The checkerboard example is very straightforward, as the original image is made up exclusively of vertical and horizontal edges. This makes it a perfect image for an edge detector. However, the image of the horse has more curves, so the edge detectors can't pick up the edges quite as sharply. Since the vast majority of images have more to them than straight, black and white edges, we need to increase to complexity of the filters to keep up.

Building Upwards

Still a Long Way to Go

Simple convolutional kernels like edge-detectors and blur-ers are great, but they are only the first step in creating something as complex and versatile as an image classifier algorithm. Having the ability to classify images based on high-level shapes, intensities, and textures requires more thought and engineering.

A Note on Filter Banks

The most important requirement for creating usable machine-learning algorithms is aquiring enough enough data to train the model on. Although some convolutional image processing algorithms only require one kernel (like the Gaussian Blur kernel shown above), modern machine-learning algorithms use multiple kernels, each extracting different features of an image, to create a larger set of data. When multiple kernels (filters) are used for analysis of the same input, the collection of filters is called a filter bank.

Convolutional Neural Networks vs. Traditional Convolutional Algorithms

Image classifiers and other high-level image processing algorithms present another challenge - it is no longer clear what kernel(s) are needed to solve a particular problem. For example, some images have sharp, vertical edges, so the convolution of a vertical edge detector with the input image extracts a very important feature of the image. Another image may not have any well-defined vertical edges, so the convolution with the same vertical edge detector won't provide much (if any) useful information. The solutions to this problem represent the difference between traditional convolutional image processing algorithms and modern convolutional neural networks (CNNs)...

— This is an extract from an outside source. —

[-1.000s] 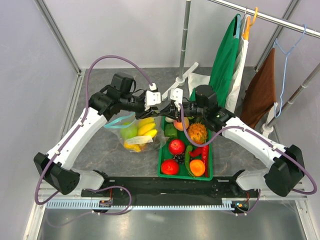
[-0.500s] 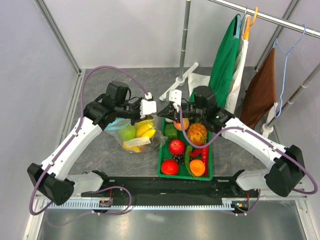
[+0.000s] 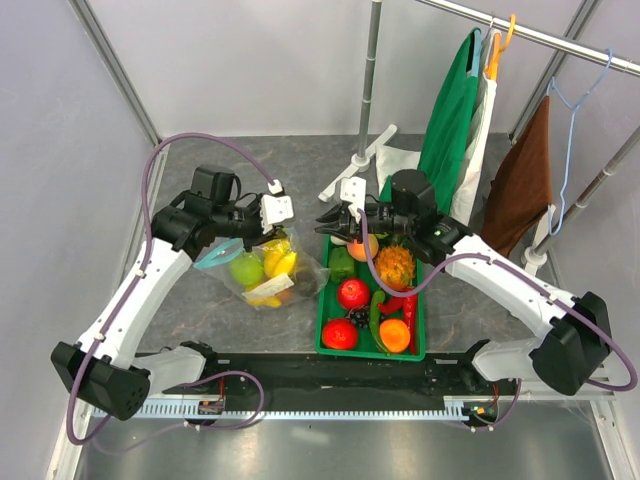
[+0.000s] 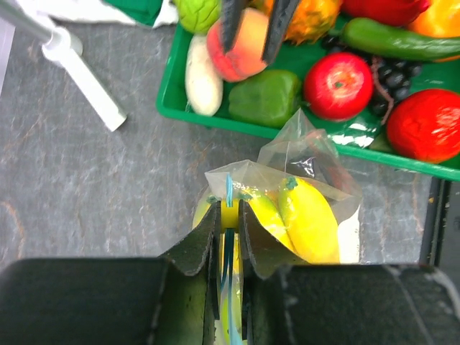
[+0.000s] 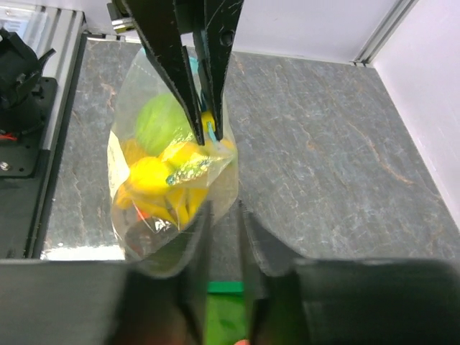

One simple, traditional solution is to create a large collection of kernels (filter bank). If the kernels are designed such that each one extracts different features from any given image, a subset of the kernel convolution results is bound to contain important information about the image, and thus, analyzing an unknown image with unknown features can be done.

Another solution comes about from the essence of neural networks - using back-propagation and gradient descent, a convolutional neural network learns the values of the kernels it needs itself during the training process based on the features present in the training images. This solution requires no human involvement during the kernel selection and creation process.

CNNs have many clear advantages: the process is independent of a human designer, the creation of the kernels can happen much faster, and with applications involving complex, subtle data, CNNs provide the most accurate results to image processing problems. However, neural networks are computationally expensive, and become 'overkill' for many simpler types of image processing problems. In addition, by removing the designer from the process, it becomes much harder to gain insight about the nature of the data, what issues are still present in the process, and so forth.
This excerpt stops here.